The government has made it clear it will not abandon the key measure of the reform, raising the retirement age, but Finance Minister Christine Lagarde promised talks on issues like youth employment.

“There’s no winner and no loser in this matter,” she told Radio Classique. “What’s very important is that people take responsibility for their actions. It’s to realise that the economy needs to turn over.”

Lagarde had previously warned that a series of one day national strikes had cost the French economy between 1.6 and 3.2 billion euros (2.25 to 4.5 billion dollars), but said Tuesday this would not affect the growth outlook.

The government said it hoped to guarantee fuel supplies to four out of five petrol stations from Tuesday, as refineries begin to return to work, although the industry association warned this could take longer.

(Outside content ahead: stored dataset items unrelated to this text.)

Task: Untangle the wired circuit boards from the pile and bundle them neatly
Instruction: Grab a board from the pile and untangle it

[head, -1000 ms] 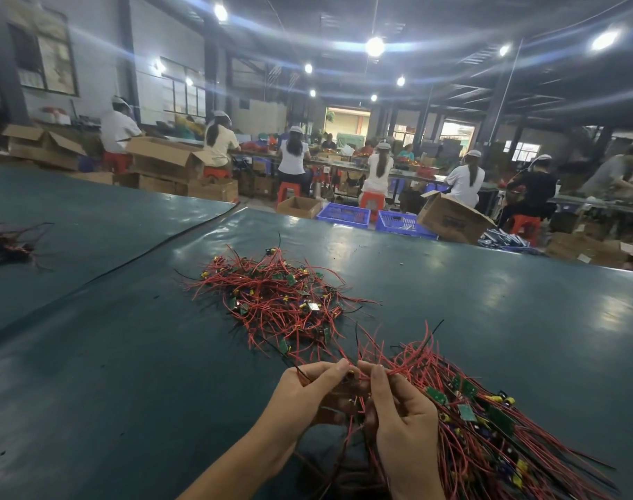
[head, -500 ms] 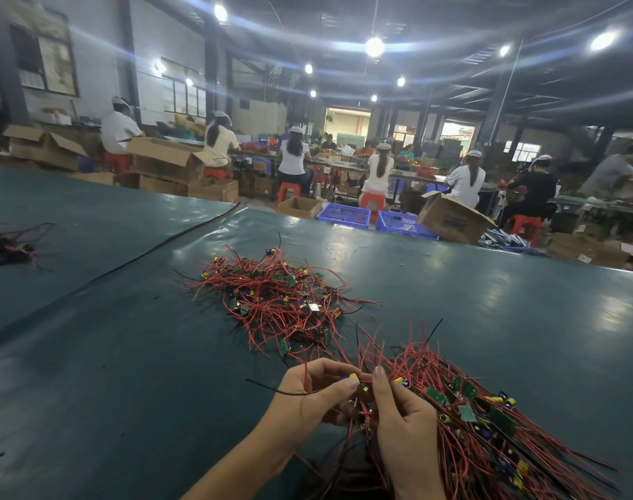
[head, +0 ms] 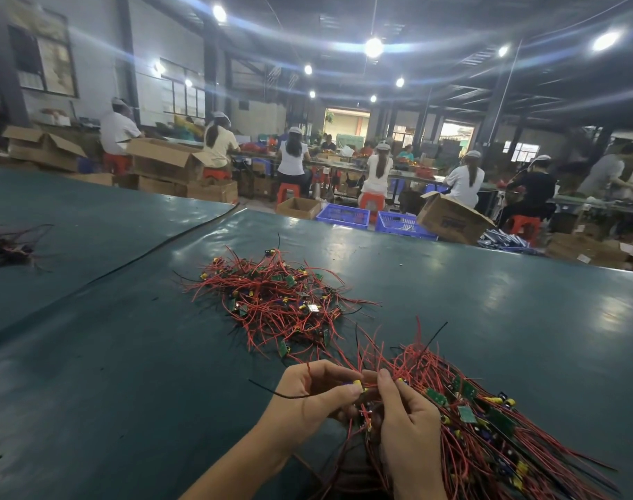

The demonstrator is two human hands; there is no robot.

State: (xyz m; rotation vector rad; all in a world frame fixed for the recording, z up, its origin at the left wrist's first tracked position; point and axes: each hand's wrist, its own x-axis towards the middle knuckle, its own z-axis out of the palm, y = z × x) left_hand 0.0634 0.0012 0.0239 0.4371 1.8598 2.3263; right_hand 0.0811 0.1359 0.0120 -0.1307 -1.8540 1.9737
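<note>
Where the two hands meet at lower centre of the frame, the left hand (head: 315,395) pinches a small yellow part (head: 357,384) between thumb and forefinger, and a loose black wire (head: 271,390) trails leftward from beneath its palm. The right hand (head: 405,427), fingers curled, grips the near end of the bundle (head: 495,445), which fans out over the green table (head: 109,373) toward the lower right, with green boards (head: 466,413) showing among its red strands. The pile (head: 271,297), still tangled, lies at mid-frame, just beyond the hands. A smaller tangle (head: 5,245) sits at the left edge. Seated workers (head: 293,157) and blue crates (head: 342,214) occupy the background.
</note>
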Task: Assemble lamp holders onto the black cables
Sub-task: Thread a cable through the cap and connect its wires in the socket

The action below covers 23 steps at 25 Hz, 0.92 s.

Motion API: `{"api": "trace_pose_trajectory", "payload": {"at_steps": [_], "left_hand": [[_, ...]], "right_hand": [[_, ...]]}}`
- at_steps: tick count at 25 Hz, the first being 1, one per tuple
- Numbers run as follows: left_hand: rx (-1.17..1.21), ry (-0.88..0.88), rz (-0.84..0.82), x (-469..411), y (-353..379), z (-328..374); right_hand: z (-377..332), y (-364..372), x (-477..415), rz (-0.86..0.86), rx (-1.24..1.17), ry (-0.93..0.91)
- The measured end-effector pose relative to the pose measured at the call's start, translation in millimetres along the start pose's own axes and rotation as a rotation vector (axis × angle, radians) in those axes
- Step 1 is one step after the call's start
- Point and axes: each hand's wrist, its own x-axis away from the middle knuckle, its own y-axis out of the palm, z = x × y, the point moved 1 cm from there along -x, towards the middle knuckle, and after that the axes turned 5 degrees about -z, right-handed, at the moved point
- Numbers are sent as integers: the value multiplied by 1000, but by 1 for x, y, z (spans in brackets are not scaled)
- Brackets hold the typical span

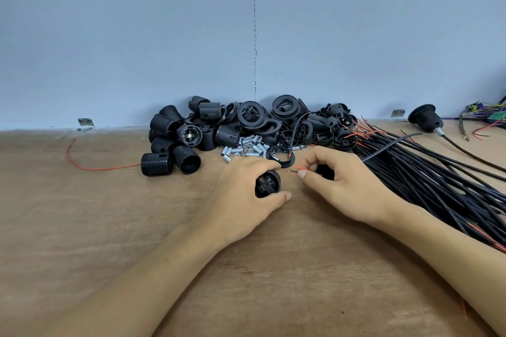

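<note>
My left hand [243, 191] grips a black lamp holder insert [267, 183] on the wooden table, its terminal side facing me. Just right of it, my right hand [345, 183] pinches the stripped red wire end [301, 168] of a black cable [388, 146] that runs up and to the right. A black part shows under my right fingers; what it is stays hidden. A heap of black lamp holder shells and rings [246, 126] lies behind my hands. A bundle of black cables [438, 180] fans out on the right.
Small silver threaded tubes [246, 146] lie scattered before the heap. A loose red wire [82, 164] curls at the left. An assembled lamp holder on a cable [425, 117] sits far right, near coloured wires [487, 115]. The blue wall closes the table's back edge.
</note>
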Motion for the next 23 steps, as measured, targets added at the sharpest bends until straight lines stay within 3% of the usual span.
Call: {"api": "trace_pose_trajectory", "payload": {"at_steps": [4, 9, 23], "left_hand": [[-8, 21, -126, 0, 5, -6], [60, 19, -95, 0, 9, -11], [94, 21, -64, 1, 10, -14]], "right_hand": [[-4, 0, 1, 2, -100, 3], [-9, -1, 1, 21, -181, -18], [-16, 1, 4, 80, -2, -63]]}}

Interior Minister Brice Hortefeux told reporters on Tuesday that work had resumed at five of mainland France’s 12 refineries.

The first refinery workers began to end their strikes on Monday but it can take several days for a refinery’s operations to return to full capacity.

Fuel distributors’ association UFIP late Tuesday said about a fifth of service stations were still dry, down from a third at the height of the strikes.

Energy Minister Jean-Louis Borloo said the goal was to have 80 percent of service stations “in a state of functioning completely or nearly so” by Tuesday evening.

He added in a statement that “the situation continues gradually to improve.”

French strikers got some solidarity from unions in neighbouring Belgium which temporarily blocked trucks from entering two fuel depots Tuesday to secure pledges from energy firms that they would not use them to make up for shortages in France.

In Marseille, bin men returned to work after a two-week strike left 10,000 tonnes of rubbish in the streets of the Mediterranean port.

Sarkozy argues that, with an ageing population and growing public deficit, France can no longer afford to retire at 60. Opponents have called for the shortfall in the social security account to be made up by taxing the rich.

The president’s supporters hope he will now put the conflict behind him and start to rebuild his shattered political standing in the run up to his expected re-election bid in 2012.

The Senate, which approved the pensions bill last week, nodded through the final draft after it was reconciled with the version that had earlier passed the National Assembly, which is expected to vote on the final text Wednesday.

Trade unions plan another nationwide day of strikes and rallies on Thursday and the Socialist opposition has asked the constitutional court to rule on the reform’s legality, but Sarkozy expects to sign it into law in mid-November.

“It’s two weeks now we’ve been on strike. At first we were here all the time, arriving at 4:00 am and going home at midnight,” said Rodolphe Avicer, a worker at the Grandpuits site. “After two weeks it wears you out.”